Concernant enfin la méconnaissance du principe d’égalité devant la loi, le requérant reproche aux dispositions litigieuses d’induire des différences de traitement entre propriétaires et entre locataires, sans rapport avec leur finalité, la protection de l’habitation. En effet, les dispositions de l’article 10 de la loi de 1975 institue des différences de traitement entre propriétaires de biens à vendre non divisés, ou ayant déjà été vendus après division, qui ne supportent pas ce droit de préemption, et propriétaires de biens vendus pour la première fois après division, qui sont quant à eux tenus de proposer en priorité leur bien au locataire ou à la commune.
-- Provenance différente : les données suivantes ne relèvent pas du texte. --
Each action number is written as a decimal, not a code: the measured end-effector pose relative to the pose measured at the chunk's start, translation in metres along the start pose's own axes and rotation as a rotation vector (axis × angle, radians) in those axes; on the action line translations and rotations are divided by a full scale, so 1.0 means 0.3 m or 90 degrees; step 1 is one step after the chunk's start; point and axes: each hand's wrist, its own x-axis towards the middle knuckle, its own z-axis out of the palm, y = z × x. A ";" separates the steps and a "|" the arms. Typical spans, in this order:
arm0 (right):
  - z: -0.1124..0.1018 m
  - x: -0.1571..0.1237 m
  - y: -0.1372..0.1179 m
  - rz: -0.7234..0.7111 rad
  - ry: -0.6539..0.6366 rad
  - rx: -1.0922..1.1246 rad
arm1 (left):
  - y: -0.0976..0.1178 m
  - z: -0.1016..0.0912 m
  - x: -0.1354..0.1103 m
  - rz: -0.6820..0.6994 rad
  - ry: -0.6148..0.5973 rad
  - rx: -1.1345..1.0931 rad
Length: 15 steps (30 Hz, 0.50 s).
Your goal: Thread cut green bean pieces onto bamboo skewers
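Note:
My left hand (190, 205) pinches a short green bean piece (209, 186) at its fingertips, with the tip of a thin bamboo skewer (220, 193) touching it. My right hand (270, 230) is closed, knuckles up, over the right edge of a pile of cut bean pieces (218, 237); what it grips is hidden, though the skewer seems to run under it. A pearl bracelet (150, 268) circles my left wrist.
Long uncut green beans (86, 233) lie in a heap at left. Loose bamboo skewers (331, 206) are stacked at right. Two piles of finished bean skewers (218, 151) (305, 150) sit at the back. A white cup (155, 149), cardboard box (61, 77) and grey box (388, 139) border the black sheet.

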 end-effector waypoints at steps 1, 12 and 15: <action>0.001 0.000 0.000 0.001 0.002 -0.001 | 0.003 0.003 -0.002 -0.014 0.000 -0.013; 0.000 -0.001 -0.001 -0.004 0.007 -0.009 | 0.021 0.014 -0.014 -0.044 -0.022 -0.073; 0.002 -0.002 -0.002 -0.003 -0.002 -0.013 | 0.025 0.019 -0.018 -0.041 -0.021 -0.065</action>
A contrario, en fonction de la situation dans laquelle se trouve le bien, le locataire bénéficiera ou ne bénéficiera pas du droit de préemption, ce qui pourrait s’analyser en une rupture d’égalité injustifiée.

L’examen de cette QPC sera donc l’occasion pour le Conseil constitutionnel de se prononcer sur la proportionnalité du rapport entre la gravité de l’atteinte portée au droit de propriété du vendeur, ainsi que la rupture d’égalité qui pourrait en découler entre propriétaires et entre locataires, et l’importance du motif d’intérêt général poursuivi par le législateur.